Researcher: Dr Colile Dlamini

Designation: Student

Study: Developing a Clinical Education Model for the Integration of Theory and Practice in Swaziland

Summary: The research is the result of the theory-practice gap that exists in nursing education in Swaziland and from the lack of an informative framework to guide clinical facilitation and supervision.

The study is beneficial to nursing education and practice in Swaziland and perhaps also for a wider area. Having used a collaborative approach increased stakeholder buy in and the probability of them adopting the academic model.



Researcher: Dr Kingsley Ngosa

Designation: Student

Study: The risk of pulmonary tuberculosis in underground miners exposed to silica dust in Zambia's copper mines.

Summary: the study sought to determine the risk of pulmonary tuberculosis (PTB) among in-service underground mineworkers in Zambian copper mines.

The overall aim of the study was to determine the risk of PTB among underground miners exposed to silica dust in Zambia’s copper mines, with the specific objectives of establishing the levels of silica dust at various work sites, determining the prevalence of PTB and investigating the relationship between PTB and cumulative exposure to the dust.

The cross sectional study reviewed 360 in-service miners’ medical records and silica exposure data at the Occupational Health, Safety and Research Bureau (OHSRB) in Kitwe.
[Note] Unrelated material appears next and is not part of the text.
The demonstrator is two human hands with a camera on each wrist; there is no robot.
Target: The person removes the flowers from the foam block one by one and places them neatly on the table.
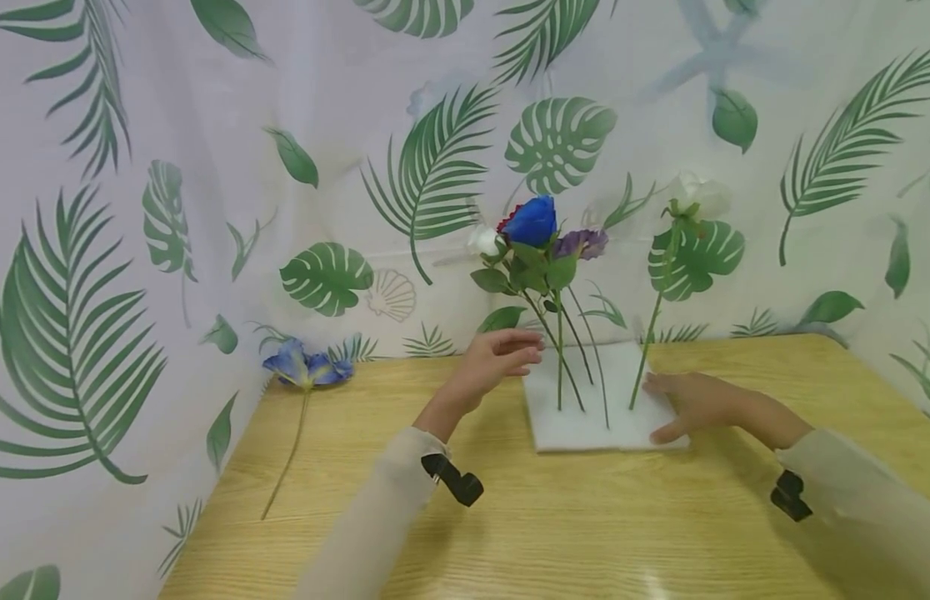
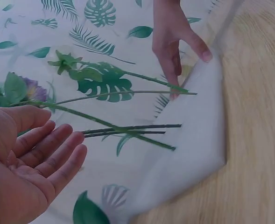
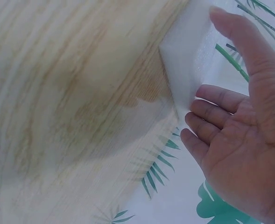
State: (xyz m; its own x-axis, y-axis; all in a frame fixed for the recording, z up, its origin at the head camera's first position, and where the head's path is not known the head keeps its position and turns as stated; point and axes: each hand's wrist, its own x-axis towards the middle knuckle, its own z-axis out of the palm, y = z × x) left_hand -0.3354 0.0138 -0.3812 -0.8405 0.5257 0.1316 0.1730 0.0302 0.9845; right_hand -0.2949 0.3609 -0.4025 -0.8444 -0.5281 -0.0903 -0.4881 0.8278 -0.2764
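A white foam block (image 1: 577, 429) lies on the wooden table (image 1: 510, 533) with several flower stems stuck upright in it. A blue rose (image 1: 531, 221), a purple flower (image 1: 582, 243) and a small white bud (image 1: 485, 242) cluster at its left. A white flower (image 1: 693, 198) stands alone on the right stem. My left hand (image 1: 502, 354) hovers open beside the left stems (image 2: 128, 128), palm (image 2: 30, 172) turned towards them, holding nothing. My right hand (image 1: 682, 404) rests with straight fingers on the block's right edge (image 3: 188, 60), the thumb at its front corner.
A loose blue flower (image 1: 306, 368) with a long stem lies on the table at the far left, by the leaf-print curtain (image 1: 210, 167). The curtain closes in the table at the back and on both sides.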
The period reviewed was between 1 January 2005 to 31 December 2010.

The results of the study indicated that after adjusting for age, gender and smoking habits, miners in a high cumulative silica dust category had a 6.3 fold greater risk of developing PTB than those in low cumulative silica dust category. Further, miners who smoked tobacco had a 4.5 fold greater risk of developing PTB than non-smokers.